START Excerpted records

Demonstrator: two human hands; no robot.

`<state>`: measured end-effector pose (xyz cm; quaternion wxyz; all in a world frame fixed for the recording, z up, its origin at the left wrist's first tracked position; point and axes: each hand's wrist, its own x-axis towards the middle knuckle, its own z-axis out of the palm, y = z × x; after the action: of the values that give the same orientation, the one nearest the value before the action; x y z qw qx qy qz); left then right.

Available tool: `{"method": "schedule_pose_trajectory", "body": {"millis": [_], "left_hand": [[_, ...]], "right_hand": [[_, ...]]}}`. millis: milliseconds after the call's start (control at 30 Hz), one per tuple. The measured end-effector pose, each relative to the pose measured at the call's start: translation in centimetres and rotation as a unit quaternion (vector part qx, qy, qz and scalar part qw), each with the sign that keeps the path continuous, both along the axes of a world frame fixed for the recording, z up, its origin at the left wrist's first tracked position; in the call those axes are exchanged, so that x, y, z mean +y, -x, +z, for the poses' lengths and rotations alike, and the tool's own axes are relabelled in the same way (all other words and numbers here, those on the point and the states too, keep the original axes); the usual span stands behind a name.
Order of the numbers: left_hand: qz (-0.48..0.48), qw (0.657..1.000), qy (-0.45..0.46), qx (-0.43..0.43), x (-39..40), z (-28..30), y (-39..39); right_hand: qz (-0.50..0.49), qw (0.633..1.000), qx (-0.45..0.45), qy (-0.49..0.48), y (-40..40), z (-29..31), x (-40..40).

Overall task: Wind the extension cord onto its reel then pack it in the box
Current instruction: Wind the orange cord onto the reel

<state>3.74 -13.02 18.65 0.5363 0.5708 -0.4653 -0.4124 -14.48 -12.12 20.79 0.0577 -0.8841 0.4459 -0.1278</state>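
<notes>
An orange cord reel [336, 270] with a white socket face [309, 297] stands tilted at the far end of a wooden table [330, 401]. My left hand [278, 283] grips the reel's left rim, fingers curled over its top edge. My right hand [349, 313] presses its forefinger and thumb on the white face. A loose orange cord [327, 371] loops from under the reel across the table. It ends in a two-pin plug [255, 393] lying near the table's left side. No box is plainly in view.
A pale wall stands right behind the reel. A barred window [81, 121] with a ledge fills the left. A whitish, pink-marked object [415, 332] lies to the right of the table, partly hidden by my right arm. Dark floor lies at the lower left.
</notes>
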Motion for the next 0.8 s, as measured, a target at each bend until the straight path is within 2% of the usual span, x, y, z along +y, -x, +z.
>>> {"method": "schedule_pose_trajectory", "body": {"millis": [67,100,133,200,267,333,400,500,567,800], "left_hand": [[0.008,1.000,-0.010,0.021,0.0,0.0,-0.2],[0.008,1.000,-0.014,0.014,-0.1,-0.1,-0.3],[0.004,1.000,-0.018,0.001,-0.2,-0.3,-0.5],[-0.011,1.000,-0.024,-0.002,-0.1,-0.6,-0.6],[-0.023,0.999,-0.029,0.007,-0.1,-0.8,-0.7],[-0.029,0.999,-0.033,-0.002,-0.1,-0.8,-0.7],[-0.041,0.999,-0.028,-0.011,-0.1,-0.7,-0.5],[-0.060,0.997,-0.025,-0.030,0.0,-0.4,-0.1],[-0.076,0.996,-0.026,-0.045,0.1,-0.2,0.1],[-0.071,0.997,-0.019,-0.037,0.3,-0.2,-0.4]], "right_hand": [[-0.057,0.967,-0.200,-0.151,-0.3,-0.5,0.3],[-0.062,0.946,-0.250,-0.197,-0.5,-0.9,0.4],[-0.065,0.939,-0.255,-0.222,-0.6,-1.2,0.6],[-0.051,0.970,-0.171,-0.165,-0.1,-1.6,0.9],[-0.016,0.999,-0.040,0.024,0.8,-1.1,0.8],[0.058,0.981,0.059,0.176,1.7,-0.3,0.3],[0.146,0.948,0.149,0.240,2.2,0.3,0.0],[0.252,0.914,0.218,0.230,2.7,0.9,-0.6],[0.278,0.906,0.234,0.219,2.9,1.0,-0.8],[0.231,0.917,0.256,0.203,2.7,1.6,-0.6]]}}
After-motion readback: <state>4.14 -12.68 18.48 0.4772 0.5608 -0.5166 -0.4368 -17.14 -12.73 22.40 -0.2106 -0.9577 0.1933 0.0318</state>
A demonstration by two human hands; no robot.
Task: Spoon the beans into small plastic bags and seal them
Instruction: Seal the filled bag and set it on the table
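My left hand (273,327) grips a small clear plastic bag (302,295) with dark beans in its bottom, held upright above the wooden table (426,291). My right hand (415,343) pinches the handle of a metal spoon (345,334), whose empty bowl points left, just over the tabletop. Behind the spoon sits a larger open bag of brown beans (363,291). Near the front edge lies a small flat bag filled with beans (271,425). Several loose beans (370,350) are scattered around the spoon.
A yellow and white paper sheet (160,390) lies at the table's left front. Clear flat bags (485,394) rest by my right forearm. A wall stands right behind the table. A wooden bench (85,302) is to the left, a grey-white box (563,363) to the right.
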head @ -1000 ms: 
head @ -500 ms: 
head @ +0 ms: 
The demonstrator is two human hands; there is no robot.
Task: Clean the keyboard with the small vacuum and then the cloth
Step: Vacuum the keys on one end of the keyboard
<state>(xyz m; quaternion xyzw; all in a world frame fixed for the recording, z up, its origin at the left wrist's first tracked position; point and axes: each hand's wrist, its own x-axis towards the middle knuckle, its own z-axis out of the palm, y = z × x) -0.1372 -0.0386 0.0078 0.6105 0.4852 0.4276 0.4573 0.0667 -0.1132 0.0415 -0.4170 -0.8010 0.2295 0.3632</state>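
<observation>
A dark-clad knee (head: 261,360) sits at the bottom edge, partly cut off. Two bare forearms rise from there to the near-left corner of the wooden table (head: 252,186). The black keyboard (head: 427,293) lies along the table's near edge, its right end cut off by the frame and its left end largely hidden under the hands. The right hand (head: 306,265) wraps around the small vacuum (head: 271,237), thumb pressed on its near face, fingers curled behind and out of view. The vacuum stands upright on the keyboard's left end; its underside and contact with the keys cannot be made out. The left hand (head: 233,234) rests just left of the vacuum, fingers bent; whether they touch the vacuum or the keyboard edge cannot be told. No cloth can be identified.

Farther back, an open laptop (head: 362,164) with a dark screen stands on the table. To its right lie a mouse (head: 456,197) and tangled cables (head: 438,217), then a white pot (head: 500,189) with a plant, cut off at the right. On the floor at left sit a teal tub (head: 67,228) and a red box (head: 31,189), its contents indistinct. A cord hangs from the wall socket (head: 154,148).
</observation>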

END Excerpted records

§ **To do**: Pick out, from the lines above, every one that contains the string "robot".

§ **Output below**:
Demonstrator: two human hands; no robot.
A demonstration by two human hands; no robot.
The demonstrator is two human hands; there is no robot.

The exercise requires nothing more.